Le cardinal se retira au château de Brühl, dans les états de l’électeur de Cologne, d’où l’on sait qu’après un séjour d’une année il rentra en France, à la tête d’une armée levée à ses frais et organisée par ses soins pour reprendre le pouvoir, en profitant des fautes sans nombre commises par ses ennemis et de la lassitude trop légitime de la nation. Si le malheur est la pierre de touche du génie comme de la vertu, il est certain que ce temps d’épreuve ne grandit pas Mazarin, et qu’à l’exemple de la plupart des hommes politiques, il fit plus de fautes dans la disgrâce que dans le succès. Plaintes amères, soupçons odieux contre ses propres agens, lamentations perpétuelles sur ses privations et sur sa misère, maladive impatience du retour, intrigues avortées et projets incohérens, tel est l’aspect sous lequel se montre le ministre déchu du pouvoir dans une correspondance dont un déchiffrement récent nous a donné la clé.
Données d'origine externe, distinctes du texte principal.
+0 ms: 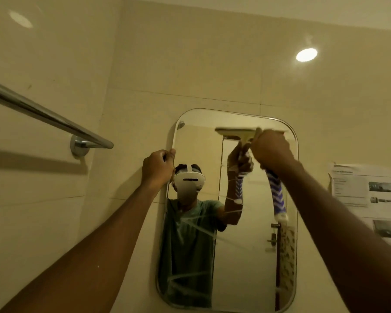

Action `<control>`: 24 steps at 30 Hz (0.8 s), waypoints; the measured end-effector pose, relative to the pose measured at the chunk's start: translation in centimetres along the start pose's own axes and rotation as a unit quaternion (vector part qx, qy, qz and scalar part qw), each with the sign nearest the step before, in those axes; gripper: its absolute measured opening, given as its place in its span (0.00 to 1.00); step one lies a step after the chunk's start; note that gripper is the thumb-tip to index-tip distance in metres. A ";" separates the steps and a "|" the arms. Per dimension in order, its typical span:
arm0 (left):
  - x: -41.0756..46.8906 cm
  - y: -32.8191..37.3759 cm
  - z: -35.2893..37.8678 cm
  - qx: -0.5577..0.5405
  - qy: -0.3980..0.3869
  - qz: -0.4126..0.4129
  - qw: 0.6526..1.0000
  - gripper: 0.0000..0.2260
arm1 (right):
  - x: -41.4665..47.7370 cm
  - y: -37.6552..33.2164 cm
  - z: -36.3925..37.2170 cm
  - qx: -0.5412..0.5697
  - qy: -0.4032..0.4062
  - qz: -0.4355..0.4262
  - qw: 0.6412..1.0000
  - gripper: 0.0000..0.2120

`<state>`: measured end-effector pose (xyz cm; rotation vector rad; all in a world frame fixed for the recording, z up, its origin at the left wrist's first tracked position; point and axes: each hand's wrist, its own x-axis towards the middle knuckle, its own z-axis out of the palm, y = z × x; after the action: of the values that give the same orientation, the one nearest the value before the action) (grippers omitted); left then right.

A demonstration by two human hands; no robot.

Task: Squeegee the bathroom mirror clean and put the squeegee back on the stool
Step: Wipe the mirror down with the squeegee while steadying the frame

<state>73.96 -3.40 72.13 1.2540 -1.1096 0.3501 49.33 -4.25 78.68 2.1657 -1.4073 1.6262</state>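
Left hand (158, 164) grips the edge of the mirror (246, 256) at about ten o'clock, fingers curled round the rim. Wet streaks cross the glass lower down. Towards one o'clock on the glass the squeegee (277, 195) lies blade-up near the top rim, its striped handle pointing to six o'clock, clenched in the right hand (272, 150). Papers (366, 188) are stuck to the wall at three o'clock.

The right hand (272, 150) hides the upper handle of the squeegee (278, 197), whose blade is a blur near the top of the mirror (246, 267). At the mirror's left edge, the left hand (157, 166) conceals its own fingertips. Right of the mirror, the paper notices (366, 188) have unreadable print and are cut by the frame. Left of it, the towel rail (43, 114) is cut off. Below it, 2 forearms run out of frame.
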 end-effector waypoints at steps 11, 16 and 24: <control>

Que dire surtout du masque passionné sous lequel cette impatience se déguise avec une maladresse qui ne pouvait échapper qu’à l’aveuglement d’une femme violemment éprise[1] ? Que son attachement pour son ministre n’ait pas conduit Anne d’Autriche à des extrémités coupables, qu’il faille dans ces lettres faire une large part aux habitudes castillanes et à l’encarecimiento italien, et que la reine, en aimant passionnément le cardinal, se crût strictement en règle avec sa conscience, c’est ce qu’ont pensé la plupart de ses contemporains, en y comprenant le cardinal de Retz lui-même, qui n’inclinait pourtant à l’indulgence ni par ses mœurs ni par ses haines ; mais ce qu’il faut reconnaître avec l’éditeur de ces lettres, si longtemps inédites, c’est que la preuve d’un vif attachement, quelle qu’en ait été la nature,

  1. Lettres du cardinal Mazarin à la reine, à la princesse palatine, etc., écrites pendant sa retraite hors de France, publiées par M. Ravenel. Voyez Surtout les lettres du 11 mai, 20 juillet, 29 août, 24 et 27 octobre 1651.